Anak muda sebagai penyelamat orang tua, kesan demikian cukup terasa dalam Cinta Pertama, Kedua & Ketiga. Semakin ditegaskan pada akhir film, ketika anak-anak Dewa dan Linda berkumpul untuk menjemput mereka dari panti jompo. Selain itu, dialog yang menerangkan bahwa Dewa yang membayar DP mobil Raja, scene Dewa mentransfer 25 juta karena mengira Raja ditangkap polisi, dan bagaimana Dewa memutuskan menjual rumah untuk menanggung hutang Suri, membuat kehadiran lansia, terutama Dewa, menjadi krusial semata karena masih mampu membantu kebutuhan finansial anak-anaknya. Lagi-lagi urusan duit. Tidak ada representasi lain akan pentingnya kehadiran sosok orang tua selain hanya menjadi ‘asuransi keuangan’ anak-anaknya. Melalui film ini, kita dapat melihat bagaimana pandangan normatif Gina S. Noer dalam memposisikan orang tua.

 Krisnawan Wisnu, dalam esainya yang berjudul Perkara Menjadi Tua coba menawarkan sudut pandang lain tanpa mengabaikan problem struktural yang terjadi. Wisnu menceritakan pengalamannya bertemu para lansia penjaga rumah tua di area pecinan Lasem, Rembang. Wisnu awalnya mengira bahwa kunjungannya ke rumah-rumah heritage ini akan menyerap informasi seputar sejarah akulturasi jawa-tionghoa, makna dari arsitektur rumah, dan sebagainya. Namun, Wisnu justru lebih banyak menemui cerita soal peristiwa sehari-hari dari para lansia ini. Hampir seluruh lansia penjaga rumah hidup sendirian.  Kehadiran orang luar seperti Wisnu ternyata membahagiakan para lansia. Karena orang-orang seperti Wisnu menjadi tempat yang menyenangkan untuk berbagi cerita soal pengalaman keseharian mereka sebagai warga. Refleksi atas pengalaman keseharian ini yang sama pentingnya dengan narasi historis dan arkeologis yang kerap dihasilkan para peneliti. Pengalaman dan memori-memori  subjektif para lansia inilah yang menubuh dan tidak berjarak dengan para pelaku sejarahnya. Artinya ada kedaulatan atas diri dan pengetahuan yang mereka miliki. Bagi Wisnu, cerita para lansia adalah cara untuk meretas memori dan pengetahuan yang elitis. Pengetahuan yang akhirnya menghasilkan diskriminasi terhadap golongan tertentu, termasuk lansia. Sosok Dewa dalam Cinta Pertama, Kedua & Ketiga yang digambarkan begitu menyedihkan karena terancam Alzheimer, memperlihatkan bagaimana kita masih terhegemoni elitisme tersebut. Sebagaimana pengalaman Wisnu di Lasem, sosok lansia di Cinta Pertama, Kedua & Ketiga barangkali bisa tampilkan dalam wajah yang menyambut pikun dan hari tua dengan sukacita.
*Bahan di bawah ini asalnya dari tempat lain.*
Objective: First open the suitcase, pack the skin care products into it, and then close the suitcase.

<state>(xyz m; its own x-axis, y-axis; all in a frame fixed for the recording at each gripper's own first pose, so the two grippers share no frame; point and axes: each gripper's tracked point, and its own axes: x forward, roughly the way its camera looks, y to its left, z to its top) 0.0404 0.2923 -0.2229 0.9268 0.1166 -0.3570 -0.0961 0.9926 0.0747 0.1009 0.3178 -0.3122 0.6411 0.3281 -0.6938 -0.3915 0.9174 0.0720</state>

Sebagai penutup, saya ingin bilang bahwa ageing bukanlah persoalan yang lahir dari ruang hampa, tetapi dikonstruksi oleh nilai-nilai sosial, ekonomi  dan politik. Pada persoalan inilah Gina sebagai sutradara Cinta Pertama, Kedua & Ketiga luput mendalaminya. Sayang sekali, film ini sebenarnya berpeluang bagi penonton muda untuk menyegarkan persepsi kita atas lansia. Ternyata belenggu konstruksi heteronormatif, elitisme pengetahuan, dan formulasi film box office indonesia masih membuat kita semakin cemas menghadapi hari tua.